Your goal:
Your response must consist of one number: how many lines in this material contain the word "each".

Supplied data:
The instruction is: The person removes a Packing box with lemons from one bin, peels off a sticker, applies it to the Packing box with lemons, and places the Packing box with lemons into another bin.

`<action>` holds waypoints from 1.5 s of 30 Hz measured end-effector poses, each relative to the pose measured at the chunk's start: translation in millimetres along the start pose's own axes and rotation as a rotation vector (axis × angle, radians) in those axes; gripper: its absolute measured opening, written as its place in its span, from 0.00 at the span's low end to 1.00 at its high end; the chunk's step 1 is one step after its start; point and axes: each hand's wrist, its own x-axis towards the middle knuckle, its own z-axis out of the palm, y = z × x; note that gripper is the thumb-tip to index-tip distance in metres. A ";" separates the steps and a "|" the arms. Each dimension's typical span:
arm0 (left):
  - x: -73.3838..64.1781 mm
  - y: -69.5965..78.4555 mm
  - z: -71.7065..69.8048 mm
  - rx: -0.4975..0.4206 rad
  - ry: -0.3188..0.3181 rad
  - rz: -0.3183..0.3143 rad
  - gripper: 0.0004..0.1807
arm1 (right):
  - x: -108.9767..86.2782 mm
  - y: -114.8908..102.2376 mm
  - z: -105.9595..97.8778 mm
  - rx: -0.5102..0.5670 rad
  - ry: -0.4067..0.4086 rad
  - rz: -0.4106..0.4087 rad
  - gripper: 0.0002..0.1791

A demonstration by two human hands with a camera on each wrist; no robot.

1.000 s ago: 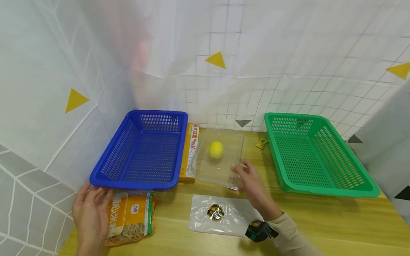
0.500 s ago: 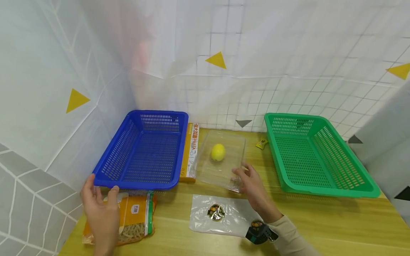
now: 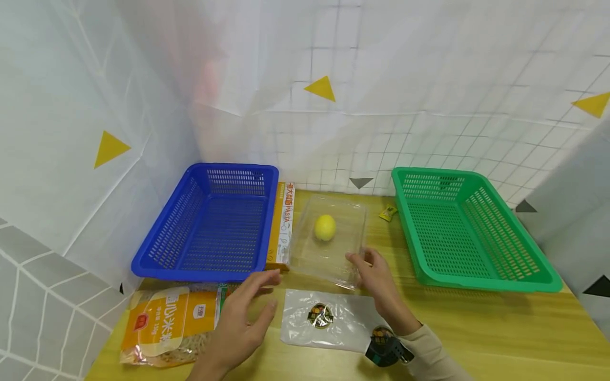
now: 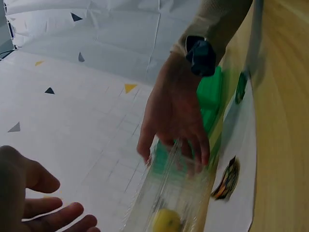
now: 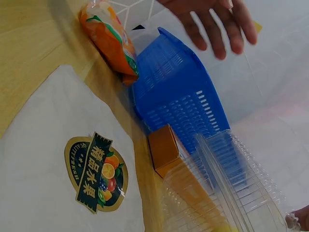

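Note:
A clear plastic clamshell box (image 3: 305,254) with a yellow lemon (image 3: 325,227) inside sits at mid-table. My right hand (image 3: 378,280) grips its near right corner, thumb on top and fingers down the side; the left wrist view shows those fingers round the box end. Apart from the box, to its near left, my left hand (image 3: 243,320) hovers with fingers spread and nothing in them. Behind this hand lies an orange bag of noodles (image 3: 162,323), its right part hidden. A clear bag with a fruit logo (image 5: 96,174) lies flat in front of the box.
A blue basket (image 3: 205,275) stands at the back left and a green basket (image 3: 476,283) at the right. Between the blue basket and the clamshell box lies a yellow pasta box (image 3: 281,233). A small wrapped sweet (image 3: 387,213) is beside the green basket.
My left hand has left the blue basket's near corner and moved right, past the noodle bag toward the clamshell box. The clamshell box has shifted slightly right and nearer, still in my right hand.

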 end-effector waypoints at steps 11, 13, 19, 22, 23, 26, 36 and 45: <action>6.4 -11.2 34.5 -0.443 -0.227 -0.527 0.24 | 33.3 -22.3 -17.1 0.078 0.026 -0.020 0.41; 7.1 -13.1 37.4 -0.479 -0.252 -0.575 0.27 | 46.4 -26.9 -19.6 0.090 0.052 -0.046 0.41; 7.3 -16.4 43.9 -0.630 -0.200 -0.686 0.36 | 77.0 -28.9 -27.9 0.141 0.049 -0.070 0.40; 8.6 -16.9 46.2 -0.737 -0.150 -0.708 0.38 | 86.6 -27.2 -31.2 0.147 0.027 -0.086 0.38; 8.9 -16.8 46.9 -0.761 -0.135 -0.710 0.38 | 88.9 -26.5 -32.1 0.146 0.016 -0.092 0.37; 10.3 -16.8 49.8 -0.789 -0.107 -0.706 0.39 | 93.7 -22.8 -34.6 0.156 -0.004 -0.103 0.34; 11.5 -20.7 54.2 -0.741 -0.101 -0.686 0.44 | 86.3 -14.4 -42.0 0.164 0.031 -0.126 0.30; 16.6 -29.3 57.0 -0.707 -0.102 -0.643 0.47 | 71.0 -6.4 -43.9 0.029 0.109 -0.190 0.28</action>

Solved problem:
2